Geçtiğimiz günlerde bir sağlık ocağında yaşananlar bunun son örneği.
Çocuğuna istediği raporu vermedi diye doktoru darp eden bir anne.
Sağlık meslek örgütleri bu tür saldırılara en sert tepkiyi gösteriyorlar.
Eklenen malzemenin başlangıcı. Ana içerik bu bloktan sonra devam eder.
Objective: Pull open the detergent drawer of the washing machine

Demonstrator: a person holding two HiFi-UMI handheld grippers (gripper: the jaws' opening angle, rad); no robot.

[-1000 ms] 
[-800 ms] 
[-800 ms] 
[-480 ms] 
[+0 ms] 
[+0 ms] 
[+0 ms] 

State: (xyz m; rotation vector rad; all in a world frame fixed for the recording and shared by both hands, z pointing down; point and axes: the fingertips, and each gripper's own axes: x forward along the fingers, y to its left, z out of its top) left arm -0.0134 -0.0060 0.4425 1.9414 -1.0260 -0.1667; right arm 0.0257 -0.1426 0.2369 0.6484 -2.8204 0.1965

Eskişehir’deki sağlık meslek örgütleri de yaşanan saldırı sonrası tepkilerini koymuş ve şunları söylemişlerdi. 

***
“Sağlıkta şiddet, pervasızlıkta, utanmazlıkta sınır tanımayan, cezasızlığın da etkisi ile bütün ülkeyi, tüm çalışma ortamlarımızı kasıp kavuran kitlesel bir soruna dönüşmüştür. Ülkemizin dört bir yanından sağlıkta şiddet haberi duymadığımız gün yok maalesef. Sözel şiddet maruziyeti zaten haber dahi olmuyor artık. Bu olayların, birkaç kendini bilmezin eylemi olduğunu düşünmüyoruz.  Kitlesel bir kıyıma dönüşen bu şiddet olaylarını önemsizleştiren, görmezden gelen anlayışın aslında sorunların hem nedeni olduğunu hem de daha da derinleştirdiğini biliyoruz.
Şiddet uygulayanların en ağır cezaya çarptırılmasını istiyoruz.  Ceza yasalarının caydırıcı hale getirilmesini talep ediyoruz.”